ACTION ITEM: What you output must be the exact lines from the first line of the data through the one holding "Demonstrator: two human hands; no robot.", with no pictures.

DATA SHOWN:
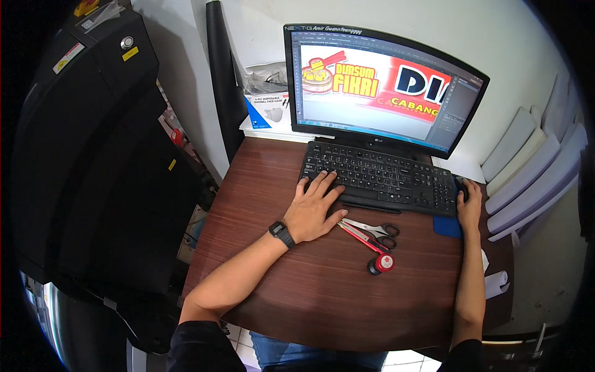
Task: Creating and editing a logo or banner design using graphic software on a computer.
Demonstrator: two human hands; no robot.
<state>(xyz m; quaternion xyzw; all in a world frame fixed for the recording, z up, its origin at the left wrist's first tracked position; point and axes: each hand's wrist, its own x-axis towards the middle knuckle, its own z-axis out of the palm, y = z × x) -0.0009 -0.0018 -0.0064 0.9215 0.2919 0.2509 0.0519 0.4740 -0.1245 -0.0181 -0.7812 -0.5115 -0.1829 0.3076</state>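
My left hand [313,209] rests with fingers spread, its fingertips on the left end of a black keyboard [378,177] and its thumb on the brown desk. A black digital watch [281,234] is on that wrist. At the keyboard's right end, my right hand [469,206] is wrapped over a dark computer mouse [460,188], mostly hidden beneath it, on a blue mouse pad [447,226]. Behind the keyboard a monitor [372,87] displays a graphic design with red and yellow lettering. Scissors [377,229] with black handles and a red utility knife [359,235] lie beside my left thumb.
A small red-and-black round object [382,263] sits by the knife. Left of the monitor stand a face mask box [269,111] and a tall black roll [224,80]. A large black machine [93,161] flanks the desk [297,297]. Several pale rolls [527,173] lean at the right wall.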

FINAL ANSWER:
Task: Creating and editing a logo or banner design using graphic software on a computer.
Demonstrator: two human hands; no robot.

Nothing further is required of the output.